# EXERCISE REQUIREMENTS
A picture-free, exact reproduction of the listing that follows is required.

# SOURCE DATA
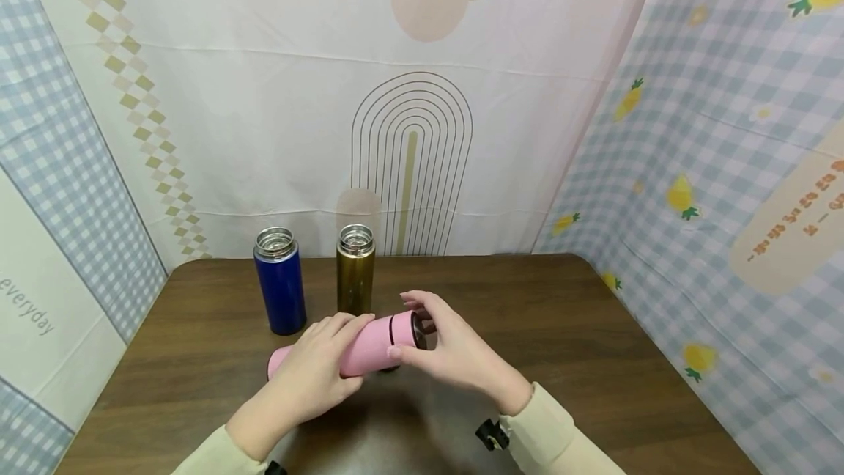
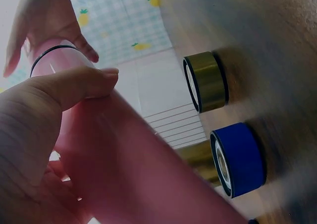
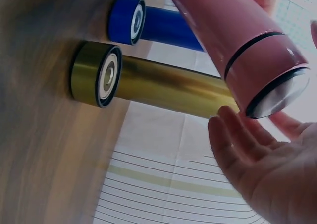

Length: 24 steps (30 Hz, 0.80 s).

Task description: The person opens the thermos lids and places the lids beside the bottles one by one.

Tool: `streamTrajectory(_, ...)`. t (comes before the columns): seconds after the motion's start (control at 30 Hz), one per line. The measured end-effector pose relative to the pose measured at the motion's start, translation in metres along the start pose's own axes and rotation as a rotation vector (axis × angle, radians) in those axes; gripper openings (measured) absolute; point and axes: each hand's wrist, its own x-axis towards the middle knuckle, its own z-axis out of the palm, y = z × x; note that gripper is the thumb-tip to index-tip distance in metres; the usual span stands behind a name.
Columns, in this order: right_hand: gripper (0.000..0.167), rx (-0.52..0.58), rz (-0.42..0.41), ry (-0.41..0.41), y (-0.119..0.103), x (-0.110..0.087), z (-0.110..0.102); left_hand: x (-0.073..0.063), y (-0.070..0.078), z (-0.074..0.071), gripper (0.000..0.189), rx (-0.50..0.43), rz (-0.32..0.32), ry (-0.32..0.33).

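Note:
A pink thermos (image 1: 369,349) lies tilted in the air over the table, its capped end toward the right. My left hand (image 1: 316,365) grips it round the body. At the pink cap (image 3: 267,70), a black ring marks the seam. My right hand (image 1: 455,350) is spread about this cap, thumb on the near side and fingers beyond; the right wrist view has its fingers loosely bent, fingertips close to the cap's edge. Behind stand a gold thermos (image 1: 354,281) and a blue thermos (image 1: 282,292), both with bare steel mouths.
In the left wrist view a gold lid (image 2: 210,80) and a blue lid (image 2: 242,159) sit on the wooden table (image 1: 527,314); the pink thermos hides most of them from the head view. A printed cloth (image 1: 264,130) hangs behind the table, a checked one (image 1: 712,94) on the right.

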Motion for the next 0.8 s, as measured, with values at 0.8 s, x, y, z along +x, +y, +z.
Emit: streamTrajectory(0.8, 0.047, -0.004, 0.054, 0.000, 0.0088, -0.0023, 0.0062, -0.0009, 0.0015, -0.0006, 0.083, 0.009, 0.036, 0.035)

# WORKED SOLUTION
Length: 24 steps (30 Hz, 0.80 s).

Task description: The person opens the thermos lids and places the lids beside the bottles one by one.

Tool: `streamTrajectory(_, ...)`. t (comes before the columns): seconds after the motion's start (control at 30 Hz), one per line. The measured end-effector pose relative to the pose measured at the motion's start, translation in metres along the start pose's own axes and rotation as a rotation vector (axis × angle, radians) in those axes; gripper openings (measured) absolute; point and axes: each hand's wrist, its own x-axis towards the middle knuckle, its own z-axis out of the palm, y = z × x; note that gripper is the thumb-tip to index-tip distance in metres; the usual span stands behind a name.
Columns, in this order: right_hand: gripper (0.000..0.167), rx (-0.52..0.58), rz (-0.42..0.41), ry (-0.41..0.41), y (-0.119..0.103), x (-0.110..0.087), z (-0.110..0.102); left_hand: x (-0.073..0.063), y (-0.070..0.078), z (-0.074..0.071), gripper (0.000..0.189), rx (-0.50..0.43), rz (-0.32..0.32), ry (-0.32..0.33).

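Note:
A pink thermos (image 1: 369,349) lies tilted in the air over the table, its capped end toward the right. My left hand (image 1: 316,365) grips it round the body. At the pink cap (image 3: 267,70), a black ring marks the seam. My right hand (image 1: 455,350) is spread about this cap, thumb on the near side and fingers beyond; the right wrist view has its fingers loosely bent, fingertips close to the cap's edge. Behind stand a gold thermos (image 1: 354,281) and a blue thermos (image 1: 282,292), both with bare steel mouths.
In the left wrist view a gold lid (image 2: 210,80) and a blue lid (image 2: 242,159) sit on the wooden table (image 1: 527,314); the pink thermos hides most of them from the head view. A printed cloth (image 1: 264,130) hangs behind the table, a checked one (image 1: 712,94) on the right.
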
Motion for the next 0.8 s, as measured, with values at 0.8 s, x, y, z along +x, +y, +z.
Emit: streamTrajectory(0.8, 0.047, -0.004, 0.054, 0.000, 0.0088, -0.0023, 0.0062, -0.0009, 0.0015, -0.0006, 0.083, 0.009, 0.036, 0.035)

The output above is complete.